(DATA TO PROCESS Opens)

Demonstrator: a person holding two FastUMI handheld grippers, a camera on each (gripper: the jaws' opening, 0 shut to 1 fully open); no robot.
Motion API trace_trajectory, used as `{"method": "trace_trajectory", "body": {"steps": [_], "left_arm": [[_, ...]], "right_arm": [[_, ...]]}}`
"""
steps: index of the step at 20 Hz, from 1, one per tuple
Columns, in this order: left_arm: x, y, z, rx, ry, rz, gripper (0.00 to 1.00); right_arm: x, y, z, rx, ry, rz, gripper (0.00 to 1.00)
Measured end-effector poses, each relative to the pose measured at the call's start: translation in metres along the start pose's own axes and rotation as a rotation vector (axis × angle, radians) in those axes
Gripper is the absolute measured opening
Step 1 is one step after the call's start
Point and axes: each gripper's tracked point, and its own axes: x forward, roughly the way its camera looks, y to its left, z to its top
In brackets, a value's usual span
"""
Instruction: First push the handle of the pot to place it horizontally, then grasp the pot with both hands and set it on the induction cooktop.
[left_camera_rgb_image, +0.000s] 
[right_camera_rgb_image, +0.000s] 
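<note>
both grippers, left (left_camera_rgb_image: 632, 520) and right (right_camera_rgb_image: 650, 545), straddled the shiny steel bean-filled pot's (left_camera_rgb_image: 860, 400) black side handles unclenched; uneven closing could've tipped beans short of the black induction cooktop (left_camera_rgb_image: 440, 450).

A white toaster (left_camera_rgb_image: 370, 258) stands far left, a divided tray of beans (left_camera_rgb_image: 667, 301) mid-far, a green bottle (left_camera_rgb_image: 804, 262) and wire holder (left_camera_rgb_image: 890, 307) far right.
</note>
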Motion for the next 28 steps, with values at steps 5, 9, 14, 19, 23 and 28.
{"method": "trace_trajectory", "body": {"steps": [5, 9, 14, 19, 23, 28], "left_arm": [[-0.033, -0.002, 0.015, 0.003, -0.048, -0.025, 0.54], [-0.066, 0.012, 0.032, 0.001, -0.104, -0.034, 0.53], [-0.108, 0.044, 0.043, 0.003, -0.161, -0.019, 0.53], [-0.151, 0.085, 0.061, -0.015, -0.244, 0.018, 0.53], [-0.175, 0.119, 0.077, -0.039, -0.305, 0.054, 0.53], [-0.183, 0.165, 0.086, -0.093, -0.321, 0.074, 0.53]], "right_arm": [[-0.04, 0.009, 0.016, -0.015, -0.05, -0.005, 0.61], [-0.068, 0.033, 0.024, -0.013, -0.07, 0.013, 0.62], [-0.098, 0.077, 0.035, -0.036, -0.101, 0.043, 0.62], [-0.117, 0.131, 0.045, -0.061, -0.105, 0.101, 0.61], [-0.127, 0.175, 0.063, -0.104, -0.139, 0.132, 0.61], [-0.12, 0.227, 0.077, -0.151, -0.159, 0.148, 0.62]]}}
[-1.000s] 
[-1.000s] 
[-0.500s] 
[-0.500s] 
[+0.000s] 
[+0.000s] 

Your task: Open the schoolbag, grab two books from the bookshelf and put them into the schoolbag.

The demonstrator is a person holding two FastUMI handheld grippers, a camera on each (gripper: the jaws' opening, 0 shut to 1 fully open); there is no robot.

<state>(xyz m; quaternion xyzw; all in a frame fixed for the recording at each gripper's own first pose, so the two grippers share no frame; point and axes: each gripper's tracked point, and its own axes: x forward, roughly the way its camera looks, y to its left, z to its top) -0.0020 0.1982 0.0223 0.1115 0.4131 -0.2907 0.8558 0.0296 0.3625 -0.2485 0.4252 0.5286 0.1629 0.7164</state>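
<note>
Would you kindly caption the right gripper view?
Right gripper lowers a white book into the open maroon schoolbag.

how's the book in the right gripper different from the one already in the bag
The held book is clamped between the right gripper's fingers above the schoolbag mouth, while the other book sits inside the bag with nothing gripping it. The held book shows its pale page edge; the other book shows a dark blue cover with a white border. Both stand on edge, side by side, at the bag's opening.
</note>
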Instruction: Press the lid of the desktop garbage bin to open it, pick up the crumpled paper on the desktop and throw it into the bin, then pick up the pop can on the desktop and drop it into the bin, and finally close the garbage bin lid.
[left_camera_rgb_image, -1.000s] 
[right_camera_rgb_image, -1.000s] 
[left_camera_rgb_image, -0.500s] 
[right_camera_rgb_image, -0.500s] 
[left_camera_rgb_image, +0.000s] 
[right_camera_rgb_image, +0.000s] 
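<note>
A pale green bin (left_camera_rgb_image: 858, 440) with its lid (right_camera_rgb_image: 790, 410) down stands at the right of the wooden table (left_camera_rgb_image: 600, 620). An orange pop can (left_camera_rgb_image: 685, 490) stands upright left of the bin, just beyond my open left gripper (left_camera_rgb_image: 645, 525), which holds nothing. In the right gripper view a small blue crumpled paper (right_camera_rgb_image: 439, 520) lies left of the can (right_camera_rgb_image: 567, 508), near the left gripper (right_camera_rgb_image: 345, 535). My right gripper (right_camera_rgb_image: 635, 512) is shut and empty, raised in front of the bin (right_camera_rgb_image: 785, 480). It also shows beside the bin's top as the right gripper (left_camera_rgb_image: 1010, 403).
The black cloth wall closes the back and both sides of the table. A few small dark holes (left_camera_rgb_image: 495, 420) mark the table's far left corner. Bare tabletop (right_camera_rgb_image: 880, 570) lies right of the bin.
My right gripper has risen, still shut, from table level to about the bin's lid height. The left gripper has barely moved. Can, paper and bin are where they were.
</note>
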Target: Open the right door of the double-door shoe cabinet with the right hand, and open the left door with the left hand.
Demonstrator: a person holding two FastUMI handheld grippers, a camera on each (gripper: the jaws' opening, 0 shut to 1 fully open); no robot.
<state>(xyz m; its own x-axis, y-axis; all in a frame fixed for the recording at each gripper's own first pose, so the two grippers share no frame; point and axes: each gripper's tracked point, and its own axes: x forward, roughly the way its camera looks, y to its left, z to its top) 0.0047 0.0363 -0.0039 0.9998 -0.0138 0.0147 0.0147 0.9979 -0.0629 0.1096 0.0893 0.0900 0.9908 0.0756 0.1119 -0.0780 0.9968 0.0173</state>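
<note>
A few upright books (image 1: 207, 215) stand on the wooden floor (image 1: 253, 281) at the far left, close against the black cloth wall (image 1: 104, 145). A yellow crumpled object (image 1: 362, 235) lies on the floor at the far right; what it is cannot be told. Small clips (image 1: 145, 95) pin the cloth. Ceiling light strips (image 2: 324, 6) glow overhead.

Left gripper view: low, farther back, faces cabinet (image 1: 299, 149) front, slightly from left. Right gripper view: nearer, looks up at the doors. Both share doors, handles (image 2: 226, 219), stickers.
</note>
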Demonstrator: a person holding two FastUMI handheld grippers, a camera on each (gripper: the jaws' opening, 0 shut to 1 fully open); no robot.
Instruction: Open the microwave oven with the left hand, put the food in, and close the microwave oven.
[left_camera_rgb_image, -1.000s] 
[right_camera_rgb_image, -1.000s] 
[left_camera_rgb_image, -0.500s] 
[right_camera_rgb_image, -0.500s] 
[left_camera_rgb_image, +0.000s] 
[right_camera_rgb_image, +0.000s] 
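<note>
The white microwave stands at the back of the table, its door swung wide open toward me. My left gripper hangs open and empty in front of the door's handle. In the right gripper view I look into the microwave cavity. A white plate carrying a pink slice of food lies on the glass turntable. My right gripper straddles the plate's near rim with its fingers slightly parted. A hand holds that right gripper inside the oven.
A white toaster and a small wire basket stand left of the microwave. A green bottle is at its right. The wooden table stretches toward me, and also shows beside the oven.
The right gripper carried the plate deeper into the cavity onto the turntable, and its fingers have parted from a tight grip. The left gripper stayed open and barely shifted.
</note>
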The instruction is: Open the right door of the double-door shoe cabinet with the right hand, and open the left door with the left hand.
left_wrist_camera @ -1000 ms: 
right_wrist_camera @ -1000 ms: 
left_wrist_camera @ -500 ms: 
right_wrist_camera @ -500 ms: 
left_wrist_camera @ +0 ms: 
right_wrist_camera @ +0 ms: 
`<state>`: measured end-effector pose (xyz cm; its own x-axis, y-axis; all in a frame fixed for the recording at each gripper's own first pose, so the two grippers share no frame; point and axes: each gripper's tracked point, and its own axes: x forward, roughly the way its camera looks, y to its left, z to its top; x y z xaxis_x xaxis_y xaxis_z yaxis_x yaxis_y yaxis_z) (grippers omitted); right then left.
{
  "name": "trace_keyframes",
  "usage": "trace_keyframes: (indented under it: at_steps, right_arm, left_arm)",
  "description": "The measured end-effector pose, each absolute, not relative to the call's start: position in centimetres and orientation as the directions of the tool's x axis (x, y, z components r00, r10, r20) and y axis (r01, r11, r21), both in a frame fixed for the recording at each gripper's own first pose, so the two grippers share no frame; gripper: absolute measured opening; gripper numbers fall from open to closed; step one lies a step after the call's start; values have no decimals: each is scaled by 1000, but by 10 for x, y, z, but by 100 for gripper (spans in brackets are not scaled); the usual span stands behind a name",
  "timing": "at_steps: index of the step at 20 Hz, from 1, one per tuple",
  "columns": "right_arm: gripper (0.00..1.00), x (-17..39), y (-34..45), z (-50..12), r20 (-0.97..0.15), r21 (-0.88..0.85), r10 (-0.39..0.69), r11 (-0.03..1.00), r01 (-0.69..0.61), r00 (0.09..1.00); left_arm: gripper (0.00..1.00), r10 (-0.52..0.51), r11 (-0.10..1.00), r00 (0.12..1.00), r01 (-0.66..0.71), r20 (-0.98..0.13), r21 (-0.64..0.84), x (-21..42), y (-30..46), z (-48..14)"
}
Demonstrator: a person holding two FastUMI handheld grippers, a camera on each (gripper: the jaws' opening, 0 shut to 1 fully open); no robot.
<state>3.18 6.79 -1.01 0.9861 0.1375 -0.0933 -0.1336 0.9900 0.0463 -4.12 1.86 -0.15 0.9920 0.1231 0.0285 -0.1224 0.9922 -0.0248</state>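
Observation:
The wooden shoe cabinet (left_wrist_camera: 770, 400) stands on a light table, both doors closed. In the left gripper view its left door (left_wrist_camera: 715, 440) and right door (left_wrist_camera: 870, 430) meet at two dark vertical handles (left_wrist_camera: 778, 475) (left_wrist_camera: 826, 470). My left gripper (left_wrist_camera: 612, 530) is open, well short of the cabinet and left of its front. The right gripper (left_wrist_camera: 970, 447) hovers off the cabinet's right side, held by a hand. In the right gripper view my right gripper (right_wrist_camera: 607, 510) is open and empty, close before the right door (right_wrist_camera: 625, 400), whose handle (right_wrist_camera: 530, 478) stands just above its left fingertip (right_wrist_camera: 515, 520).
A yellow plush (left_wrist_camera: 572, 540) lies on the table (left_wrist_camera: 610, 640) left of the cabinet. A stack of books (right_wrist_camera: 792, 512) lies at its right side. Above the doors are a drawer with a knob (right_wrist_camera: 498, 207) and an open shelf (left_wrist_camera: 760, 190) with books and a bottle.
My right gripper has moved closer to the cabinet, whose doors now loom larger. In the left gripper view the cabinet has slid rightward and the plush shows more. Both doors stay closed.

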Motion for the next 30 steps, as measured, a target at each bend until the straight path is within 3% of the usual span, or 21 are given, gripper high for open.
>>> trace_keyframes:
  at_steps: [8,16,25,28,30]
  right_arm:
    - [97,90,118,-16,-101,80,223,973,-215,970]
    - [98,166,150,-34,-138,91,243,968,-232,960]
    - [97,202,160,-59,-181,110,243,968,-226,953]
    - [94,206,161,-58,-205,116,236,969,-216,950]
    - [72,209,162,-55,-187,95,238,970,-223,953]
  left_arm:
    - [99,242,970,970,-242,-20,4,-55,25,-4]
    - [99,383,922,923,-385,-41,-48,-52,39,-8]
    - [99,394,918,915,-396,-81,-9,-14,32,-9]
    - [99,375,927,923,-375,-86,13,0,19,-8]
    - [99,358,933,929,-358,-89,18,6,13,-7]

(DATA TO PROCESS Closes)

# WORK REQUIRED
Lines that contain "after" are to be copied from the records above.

# EXERCISE OUTPUT
Step 1 is one step after the call's start
  "description": "The measured end-effector pose, each absolute, not relative to the call's start: position in centimetres and orientation as the directions of the tool's x axis (x, y, z components r00, r10, r20) and y axis (r01, r11, r21), both in a frame fixed for the recording at each gripper's own first pose, so the two grippers share no frame; gripper: absolute measured opening; gripper numbers fall from open to closed; step one lies a step after the call's start; values have no decimals: each is scaled by 1000, but by 10 for x, y, z, but by 100 for gripper (spans in brackets are not scaled); the usual span stands behind a name",

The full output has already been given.